** EXERCISE PROMPT **
For the entries that follow, set down each one exactly and drop any pictures.

================================

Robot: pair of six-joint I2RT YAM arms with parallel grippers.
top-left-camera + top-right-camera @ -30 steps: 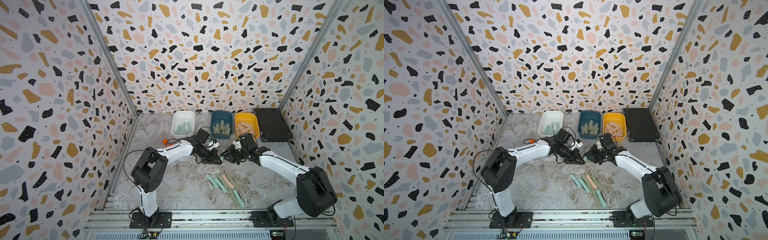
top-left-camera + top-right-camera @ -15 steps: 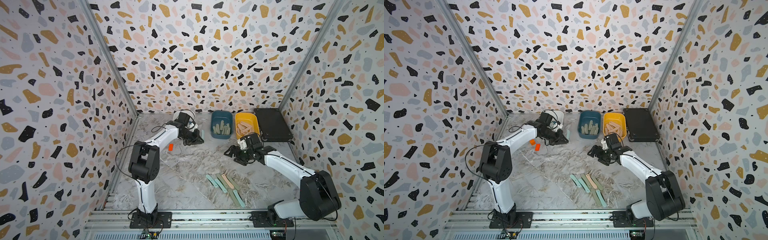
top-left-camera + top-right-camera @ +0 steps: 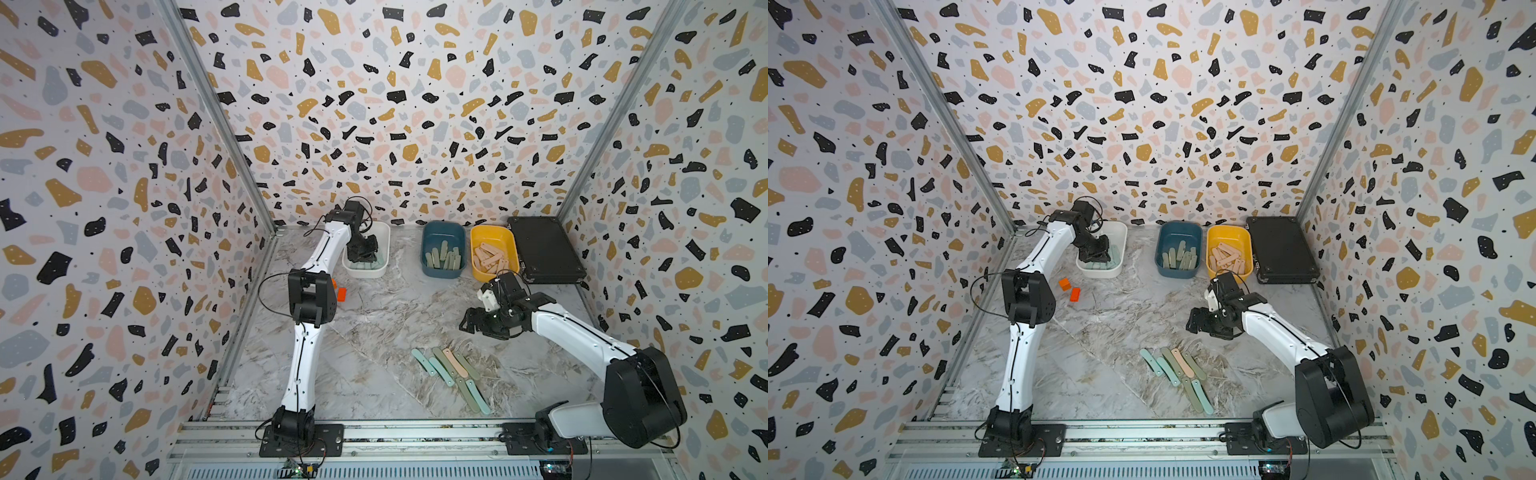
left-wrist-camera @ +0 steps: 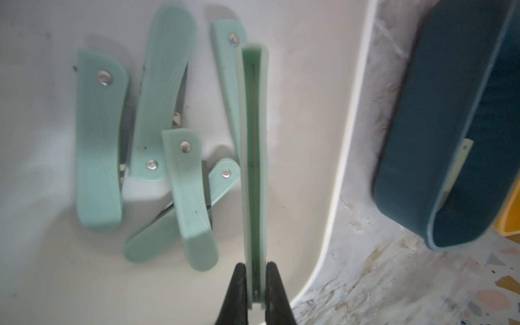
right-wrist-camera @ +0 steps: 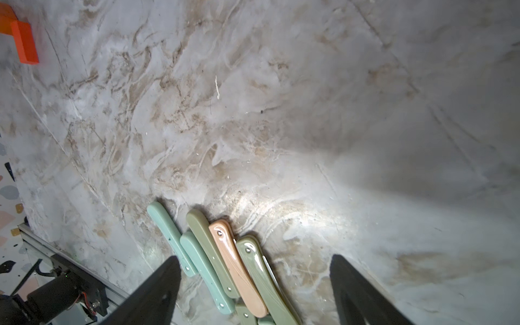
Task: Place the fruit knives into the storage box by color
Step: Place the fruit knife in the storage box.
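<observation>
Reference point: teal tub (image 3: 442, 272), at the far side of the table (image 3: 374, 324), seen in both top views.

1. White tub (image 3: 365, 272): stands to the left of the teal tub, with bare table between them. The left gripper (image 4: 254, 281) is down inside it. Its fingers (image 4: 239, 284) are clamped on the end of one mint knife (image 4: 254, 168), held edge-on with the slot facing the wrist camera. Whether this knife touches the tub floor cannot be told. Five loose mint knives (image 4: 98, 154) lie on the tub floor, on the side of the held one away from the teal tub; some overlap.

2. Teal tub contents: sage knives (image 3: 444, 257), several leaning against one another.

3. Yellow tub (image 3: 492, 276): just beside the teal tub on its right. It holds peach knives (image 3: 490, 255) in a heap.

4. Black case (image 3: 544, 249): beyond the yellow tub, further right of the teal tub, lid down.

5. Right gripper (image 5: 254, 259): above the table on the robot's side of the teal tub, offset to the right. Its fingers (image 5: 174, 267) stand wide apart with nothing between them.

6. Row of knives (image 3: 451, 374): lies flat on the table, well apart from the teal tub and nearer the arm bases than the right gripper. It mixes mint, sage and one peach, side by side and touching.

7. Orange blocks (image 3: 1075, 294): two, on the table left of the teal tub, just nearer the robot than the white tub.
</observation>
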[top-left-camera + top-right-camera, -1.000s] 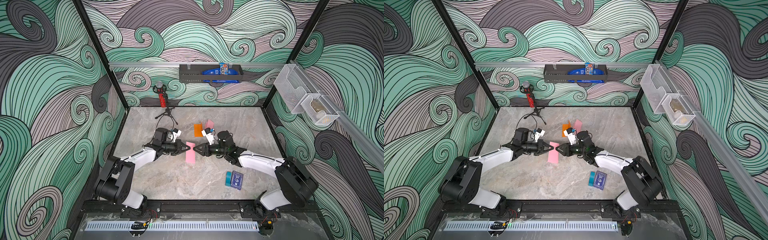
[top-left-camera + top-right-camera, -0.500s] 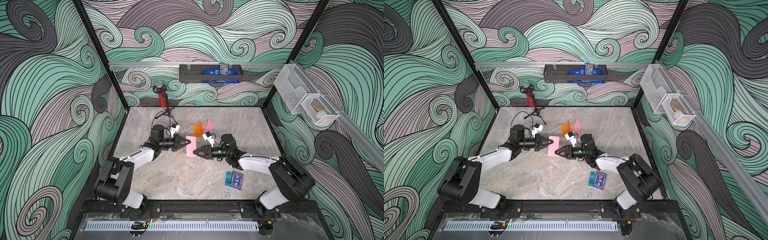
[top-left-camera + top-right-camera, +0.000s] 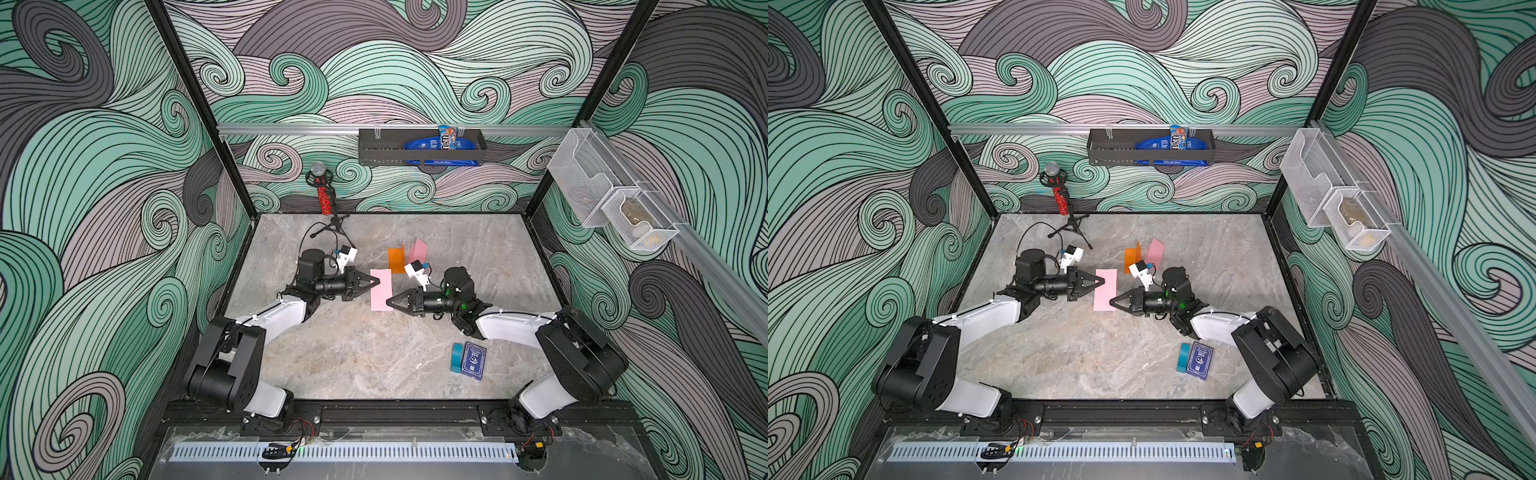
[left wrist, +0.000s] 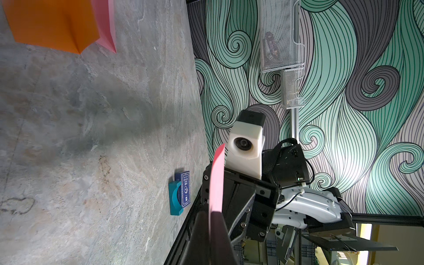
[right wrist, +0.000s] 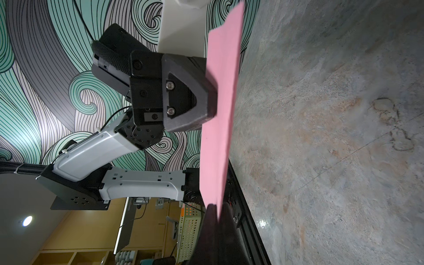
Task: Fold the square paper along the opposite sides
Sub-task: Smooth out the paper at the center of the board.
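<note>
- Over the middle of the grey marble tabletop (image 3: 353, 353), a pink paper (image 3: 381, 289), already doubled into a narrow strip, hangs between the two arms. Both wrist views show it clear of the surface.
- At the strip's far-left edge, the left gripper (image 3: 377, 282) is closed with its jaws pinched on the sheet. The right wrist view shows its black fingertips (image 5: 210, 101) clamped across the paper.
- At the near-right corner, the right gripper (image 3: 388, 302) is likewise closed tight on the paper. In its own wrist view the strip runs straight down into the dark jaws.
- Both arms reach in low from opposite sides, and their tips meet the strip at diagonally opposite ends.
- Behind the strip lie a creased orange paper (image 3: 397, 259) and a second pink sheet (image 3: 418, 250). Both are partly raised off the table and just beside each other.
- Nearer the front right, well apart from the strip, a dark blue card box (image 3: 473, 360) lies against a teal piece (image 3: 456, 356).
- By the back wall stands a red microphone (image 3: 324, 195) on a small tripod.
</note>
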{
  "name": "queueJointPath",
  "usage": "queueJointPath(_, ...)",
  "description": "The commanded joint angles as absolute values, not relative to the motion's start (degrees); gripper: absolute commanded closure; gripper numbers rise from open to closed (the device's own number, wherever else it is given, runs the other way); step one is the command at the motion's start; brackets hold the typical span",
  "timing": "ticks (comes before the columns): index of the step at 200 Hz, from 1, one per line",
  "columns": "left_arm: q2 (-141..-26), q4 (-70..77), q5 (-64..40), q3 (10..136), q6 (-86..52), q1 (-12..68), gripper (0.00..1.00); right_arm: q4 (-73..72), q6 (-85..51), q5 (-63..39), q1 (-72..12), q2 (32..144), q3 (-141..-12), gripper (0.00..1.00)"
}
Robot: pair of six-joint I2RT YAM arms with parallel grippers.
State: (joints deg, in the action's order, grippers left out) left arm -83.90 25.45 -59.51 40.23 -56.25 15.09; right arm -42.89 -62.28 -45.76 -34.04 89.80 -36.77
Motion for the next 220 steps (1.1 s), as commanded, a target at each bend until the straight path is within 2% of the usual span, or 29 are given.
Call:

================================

** OUTPUT OF THE EXERCISE **
Robot: pair of six-joint I2RT YAM arms with parallel grippers.
top-left-camera + top-right-camera @ -30 steps: 
top-left-camera + top-right-camera @ -15 steps: 
top-left-camera + top-right-camera @ +0 steps: 
left-wrist-camera @ +0 steps: 
right-wrist-camera @ +0 steps: 
Task: Place the fruit knives into the storage box by color
Step: Place the fruit knife in the storage box.
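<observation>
Reference point: teal tub (image 3: 442, 272), at the far side of the table (image 3: 374, 324), seen in both top views.

1. White tub (image 3: 365, 272): stands to the left of the teal tub, with bare table between them. The left gripper (image 4: 254, 281) is down inside it. Its fingers (image 4: 239, 284) are clamped on the end of one mint knife (image 4: 254, 168), held edge-on with the slot facing the wrist camera. Whether this knife touches the tub floor cannot be told. Five loose mint knives (image 4: 98, 154) lie on the tub floor, on the side of the held one away from the teal tub; some overlap.

2. Teal tub contents: sage knives (image 3: 444, 257), several leaning against one another.

3. Yellow tub (image 3: 492, 276): just beside the teal tub on its right. It holds peach knives (image 3: 490, 255) in a heap.

4. Black case (image 3: 544, 249): beyond the yellow tub, further right of the teal tub, lid down.

5. Right gripper (image 5: 254, 259): above the table on the robot's side of the teal tub, offset to the right. Its fingers (image 5: 174, 267) stand wide apart with nothing between them.

6. Row of knives (image 3: 451, 374): lies flat on the table, well apart from the teal tub and nearer the arm bases than the right gripper. It mixes mint, sage and one peach, side by side and touching.

7. Orange blocks (image 3: 1075, 294): two, on the table left of the teal tub, just nearer the robot than the white tub.
</observation>
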[top-left-camera + top-right-camera, -1.000s] 
[top-left-camera + top-right-camera, -0.500s] 
[top-left-camera + top-right-camera, +0.000s] 
[left wrist, +0.000s] 
[right wrist, +0.000s] 
Task: Fold the square paper along the opposite sides
Sub-task: Smooth out the paper at the center of the board.
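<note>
- Over the middle of the grey marble tabletop (image 3: 353, 353), a pink paper (image 3: 381, 289), already doubled into a narrow strip, hangs between the two arms. Both wrist views show it clear of the surface.
- At the strip's far-left edge, the left gripper (image 3: 377, 282) is closed with its jaws pinched on the sheet. The right wrist view shows its black fingertips (image 5: 210, 101) clamped across the paper.
- At the near-right corner, the right gripper (image 3: 388, 302) is likewise closed tight on the paper. In its own wrist view the strip runs straight down into the dark jaws.
- Both arms reach in low from opposite sides, and their tips meet the strip at diagonally opposite ends.
- Behind the strip lie a creased orange paper (image 3: 397, 259) and a second pink sheet (image 3: 418, 250). Both are partly raised off the table and just beside each other.
- Nearer the front right, well apart from the strip, a dark blue card box (image 3: 473, 360) lies against a teal piece (image 3: 456, 356).
- By the back wall stands a red microphone (image 3: 324, 195) on a small tripod.
</note>
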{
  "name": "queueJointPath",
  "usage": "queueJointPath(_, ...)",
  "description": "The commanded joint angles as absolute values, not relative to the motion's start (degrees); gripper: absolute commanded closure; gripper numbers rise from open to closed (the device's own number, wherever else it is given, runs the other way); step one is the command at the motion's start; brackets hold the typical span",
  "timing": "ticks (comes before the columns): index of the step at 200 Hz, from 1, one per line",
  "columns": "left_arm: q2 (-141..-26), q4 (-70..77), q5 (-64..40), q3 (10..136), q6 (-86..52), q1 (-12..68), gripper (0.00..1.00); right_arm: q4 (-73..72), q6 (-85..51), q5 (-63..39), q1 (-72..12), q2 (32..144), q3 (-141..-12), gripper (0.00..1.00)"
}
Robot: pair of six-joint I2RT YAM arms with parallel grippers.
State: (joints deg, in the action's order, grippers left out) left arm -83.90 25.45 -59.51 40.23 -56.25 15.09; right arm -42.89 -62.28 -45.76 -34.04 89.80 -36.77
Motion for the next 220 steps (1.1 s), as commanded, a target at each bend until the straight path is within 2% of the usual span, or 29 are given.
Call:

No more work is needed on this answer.